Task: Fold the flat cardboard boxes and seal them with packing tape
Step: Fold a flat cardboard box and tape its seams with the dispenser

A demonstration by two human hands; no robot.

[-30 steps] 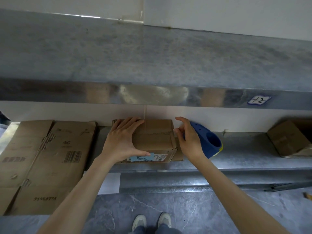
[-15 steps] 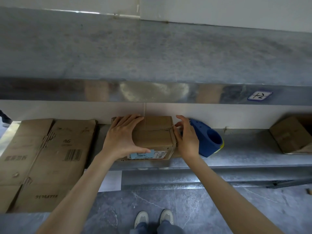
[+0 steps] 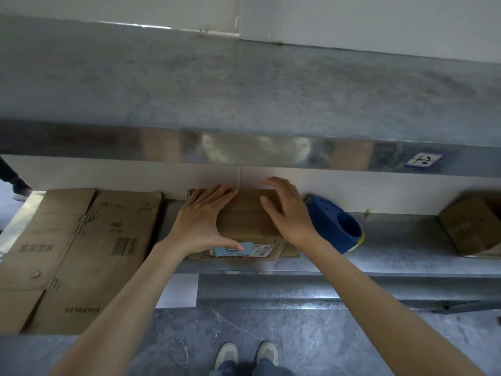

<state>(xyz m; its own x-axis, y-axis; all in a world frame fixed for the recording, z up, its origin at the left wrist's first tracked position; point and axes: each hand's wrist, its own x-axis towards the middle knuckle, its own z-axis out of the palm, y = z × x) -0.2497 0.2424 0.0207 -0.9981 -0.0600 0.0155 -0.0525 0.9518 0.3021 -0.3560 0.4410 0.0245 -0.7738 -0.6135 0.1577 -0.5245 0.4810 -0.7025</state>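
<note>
A small folded cardboard box (image 3: 245,221) with a white and blue label on its near side sits on the lower metal shelf (image 3: 393,248). My left hand (image 3: 202,222) lies flat on the box's left top, fingers straight, thumb along the near edge. My right hand (image 3: 287,213) rests on the box's right top with fingers spread. A blue tape dispenser (image 3: 334,226) lies on the shelf just right of the box, not touched. A stack of flat cardboard boxes (image 3: 73,256) lies at the left.
An upper metal shelf (image 3: 244,104) overhangs the work area, with a label tag (image 3: 424,160) on its front edge. Another cardboard box (image 3: 477,226) stands at the far right of the lower shelf. My shoes (image 3: 246,355) show on the grey floor below.
My right hand left the box's right edge beside the tape dispenser and moved up onto the box top. My left hand stayed pressed on the box.
</note>
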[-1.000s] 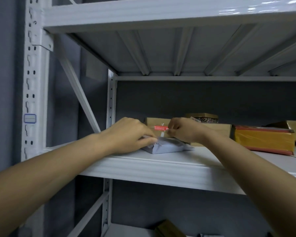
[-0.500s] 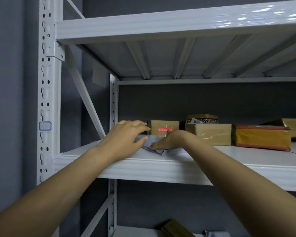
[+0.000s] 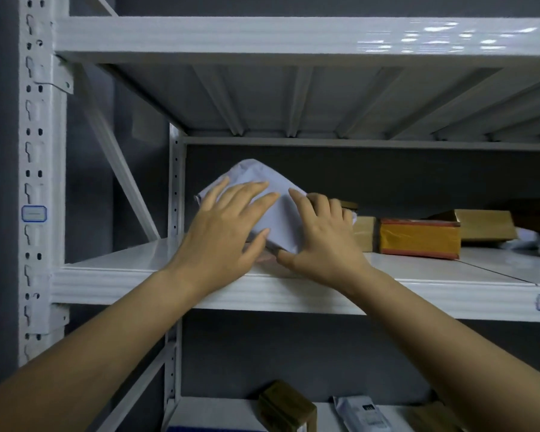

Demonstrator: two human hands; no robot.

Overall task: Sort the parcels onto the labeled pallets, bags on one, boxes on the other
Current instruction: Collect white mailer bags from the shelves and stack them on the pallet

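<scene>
— What carries it all?
— A white metal shelf (image 3: 138,275). Its front edge runs just under both grips.
— And the bag?
— The pale grey bag (image 3: 262,176) stands tilted up between the two grips, lower corner down by the thumbs. I cannot tell whether that corner touches the shelf.
— The grips?
— The left grip (image 3: 225,226) lies flat on the bag's near face, fingers straight and spread. The right grip (image 3: 318,235) pinches the bag's right edge, with fingers curled over it and the thumb beneath.
— Anything else?
— An orange-taped box (image 3: 418,238) sits right of the right grip, apart from it. A small box (image 3: 365,232) sits just beside that grip's knuckles, partly hidden.
</scene>
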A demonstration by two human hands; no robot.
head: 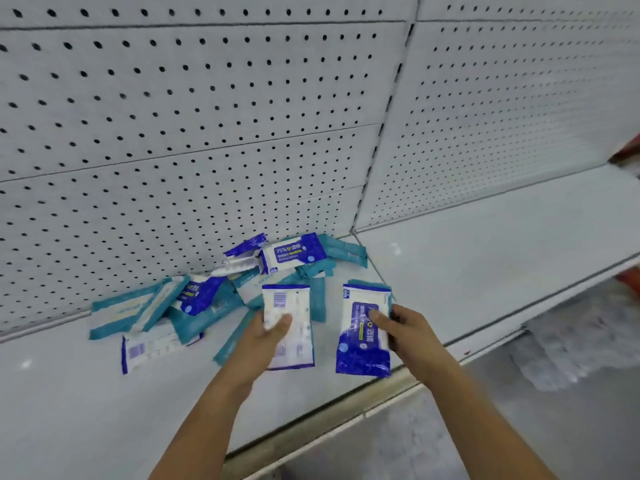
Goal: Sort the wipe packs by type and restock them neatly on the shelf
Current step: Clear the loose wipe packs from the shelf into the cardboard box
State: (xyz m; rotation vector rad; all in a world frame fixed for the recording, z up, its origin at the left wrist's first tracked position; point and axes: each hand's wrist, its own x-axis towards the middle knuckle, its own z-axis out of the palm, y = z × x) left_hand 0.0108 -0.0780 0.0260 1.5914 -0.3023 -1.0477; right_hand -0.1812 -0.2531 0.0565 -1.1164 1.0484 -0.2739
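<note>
A loose pile of wipe packs [207, 303] lies on the white shelf [485, 258] against the pegboard, blue-and-white packs mixed with teal ones. My left hand [266, 336] grips a blue-edged pack [294, 341] with its white back and barcode facing up. My right hand [403, 327] grips another blue pack [360, 355], printed front up, with a teal pack [367, 283] showing just behind its top edge. A blue alcohol-wipe pack [294, 252] leans on top of the pile at the back.
The pegboard back wall [207, 116] rises right behind the pile. A seam between two shelf boards [372, 263] runs beside the packs. The shelf's front edge [381, 386] passes under my wrists. Something red [628, 152] shows at the far right.
</note>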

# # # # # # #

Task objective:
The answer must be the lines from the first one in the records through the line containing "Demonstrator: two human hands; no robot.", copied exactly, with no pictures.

Finished task:
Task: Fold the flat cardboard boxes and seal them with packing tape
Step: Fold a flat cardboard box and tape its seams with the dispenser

A demonstration by two human hands; no robot.

[-30 steps] 
[-15 steps] 
[+0 steps] 

<state>(xyz m; its own x-axis, y-axis; all in a world frame fixed for the recording, z up, its origin at the left wrist's first tracked position; point and axes: each hand's wrist, its own x-axis towards the middle knuckle, its own z-axis out of the palm, y = z × x) -0.2497 0.2424 0.0207 -0.9981 -0.0600 0.0155 -0.0525 0.9518 0.3021 -0.3560 0.4410 0.0245 -0.7738 -0.6135 0.1577 -0.5245 0.4810 -0.7025</state>
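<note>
A small folded cardboard box (image 3: 245,221) with a white and blue label on its near side sits on the lower metal shelf (image 3: 393,248). My left hand (image 3: 202,222) lies flat on the box's left top, fingers straight, thumb along the near edge. My right hand (image 3: 287,213) rests on the box's right top with fingers spread. A blue tape dispenser (image 3: 334,226) lies on the shelf just right of the box, not touched. A stack of flat cardboard boxes (image 3: 73,256) lies at the left.
An upper metal shelf (image 3: 244,104) overhangs the work area, with a label tag (image 3: 424,160) on its front edge. Another cardboard box (image 3: 477,226) stands at the far right of the lower shelf. My shoes (image 3: 246,355) show on the grey floor below.
My right hand left the box's right edge beside the tape dispenser and moved up onto the box top. My left hand stayed pressed on the box.
</note>
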[-1.000s] 
[-0.500s] 
[+0.000s] 

Demonstrator: two human hands; no robot.

There is nothing else to add to the answer.